VIOLACIONES, PROTESTAS Y VANDALISMO EN LA CDMX


Jorge Petrikowski

Los días pasados, la capital del país se ha visto envuelta en una polémica mayor a la que está acostumbrada a acarrear, una joven de tan sólo 17 años acusó a periodistas de haberla violado en la alcaldía Azcapotzalco, lo que desató una gran cobertura mediática, opiniones encontradas y, desde luego, la politización del caso, unos a favor de enjuiciar a los policías, otros desmintiendo la versión de la violación.
En columnas anteriores he mostrado mi postura hacia las acusaciones que se dan en las redes sociales, un linchamiento público sin más pruebas que la palabra de una persona, en muchos casos que habla desde el anonimato, restándole toda seriedad a la acusación. En este caso no fue anónima, ni carecía de acusación formal, pues se realizó de manera legal, lo reprobable fue el actuar de las dos partes, aquellas personas que piden a gritos justicia para las mujeres —que vaya… qué hace falta en este país—, que sin sopesar lo que había detrás de la mediatización del caso, salieron a pedir justicia, hayan pruebas o no, y aquellos que filtraron información desde las entrañas de la procuraduría.
Tristemente en nuestro país se dan violaciones, asesinatos, maltratos y cualquier tipo de violencia hacia la mujer —hacia el hombre también, pero parece que hacia la mujer en gran parte de los casos es un tema de odio—, sin embargo este tema se hizo particularmente mediático, sin importar que días después sucediera un hecho parecido y en el que sí se han presentado pruebas en contra del policía acusado, a este último no se le dio la cobertura, y al parecer, ni la importancia del primero del cual se ha hablado desde que sucedió.
Las protestas pidiendo justicia no se hicieron esperar dando pie a otro tema, la violencia en las manifestaciones; claro que se debe clamar por justicia cuando no se está ni cerca de ella, claro que se debe de pedir a gritos que se pare la violencia —en cualquiera de sus formas—, pero todo parece indicar que sucedió lo mismo de todas las manifestaciones, infiltrados que buscan o hacer más ruido o desvirtuar una exigencia legítima, algunos culpan al PRD, otros al gobierno, pero han logrado que se polarice el apoyo o la reprobación del tema.
La contraparte es la mala actuación de las autoridades que, en un inicio parecían tomar el toro por los cuernos, quitar de sus labores a los elementos implicados y aclarar que tampoco se fabricarían pruebas, pero la presión los hizo sucumbir e intentaron hacer menos el movimiento que pedía seguridad a las mujeres, lo que resultó en lo contrario y este domingo las manifestaciones se hicieron más grandes y más violentas, derivando en agresiones a periodistas y a otros participantes, algo que no vieron venir, pero tampoco se animaron a contener con el uso de la fuerza pública, demostrando que cederán fácilmente a la presión de la opinión pública.
Las investigaciones deberán seguir su curso y se tendrán que mostrar pruebas contundentes sea cual sea el resultado de ellas, pues el escrutinio público está pendiente de Claudia Sheinbaum, Jesús Orta y sus tristes actuaciones recientes.

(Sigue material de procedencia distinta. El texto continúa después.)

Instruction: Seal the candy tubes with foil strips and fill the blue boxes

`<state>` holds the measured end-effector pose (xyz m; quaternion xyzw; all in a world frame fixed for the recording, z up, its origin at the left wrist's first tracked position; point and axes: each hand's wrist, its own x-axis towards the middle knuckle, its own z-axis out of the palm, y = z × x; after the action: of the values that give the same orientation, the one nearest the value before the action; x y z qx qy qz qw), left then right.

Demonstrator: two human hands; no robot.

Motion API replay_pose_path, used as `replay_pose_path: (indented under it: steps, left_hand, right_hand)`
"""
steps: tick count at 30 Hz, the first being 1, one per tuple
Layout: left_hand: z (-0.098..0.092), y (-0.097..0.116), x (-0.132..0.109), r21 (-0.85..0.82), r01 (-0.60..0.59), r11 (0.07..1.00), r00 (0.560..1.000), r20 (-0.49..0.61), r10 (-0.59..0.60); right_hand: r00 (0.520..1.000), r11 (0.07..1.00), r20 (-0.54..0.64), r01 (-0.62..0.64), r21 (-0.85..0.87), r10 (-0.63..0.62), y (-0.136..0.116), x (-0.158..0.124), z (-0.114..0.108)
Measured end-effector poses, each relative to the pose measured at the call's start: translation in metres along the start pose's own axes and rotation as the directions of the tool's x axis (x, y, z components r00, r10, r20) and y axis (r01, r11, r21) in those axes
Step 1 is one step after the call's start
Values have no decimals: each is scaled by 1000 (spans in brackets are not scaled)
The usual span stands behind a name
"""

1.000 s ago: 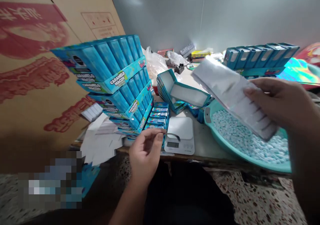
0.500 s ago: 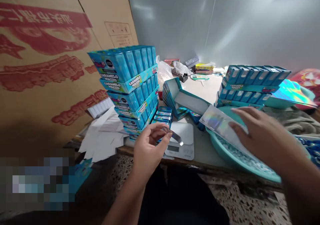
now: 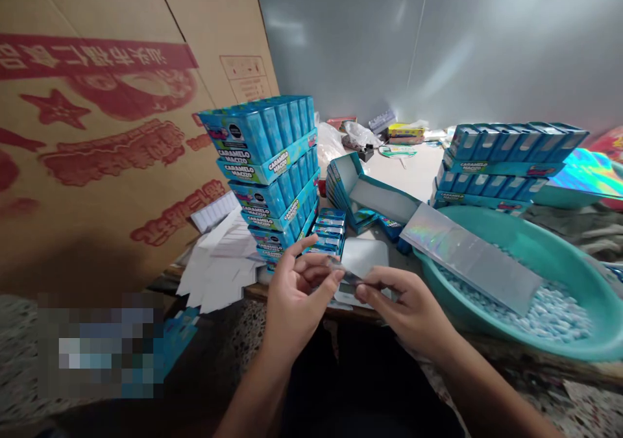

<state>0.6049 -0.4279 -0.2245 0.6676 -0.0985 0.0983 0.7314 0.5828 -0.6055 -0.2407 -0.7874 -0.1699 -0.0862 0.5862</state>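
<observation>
Left hand [image 3: 296,302] and right hand [image 3: 411,311] meet just in front of a white digital scale [image 3: 365,256], both closed narrow in a pinch. Left of the scale rises a stack of blue Caramelo Macizo boxes [image 3: 267,165]; right of it sits a teal basin [image 3: 559,250] of pale blue candies [image 3: 549,315], a holographic foil sleeve [image 3: 467,256] lying across it. Between the pinching fingers runs a small silver foil strip [image 3: 353,276].

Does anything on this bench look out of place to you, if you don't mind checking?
One thing does: a holographic foil strip lies slanted across the teal plastic basin, its upper end near the rim and its lower end over the loose pale blue candies, as if set down loosely.
</observation>
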Motion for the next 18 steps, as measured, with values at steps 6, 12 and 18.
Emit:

Si quieren continuar con un proyecto, deberán ser firmes, dejar lo mediático a un lado y mostrarse imparciales aunque les reste popularidad. En tanto la ciudadanía deberá preguntarse qué hay detrás de las noticias presentadas en los medios, el tratamiento que se les da y la postura que se toma, pues tras una causa justa, las formas salen sobrando.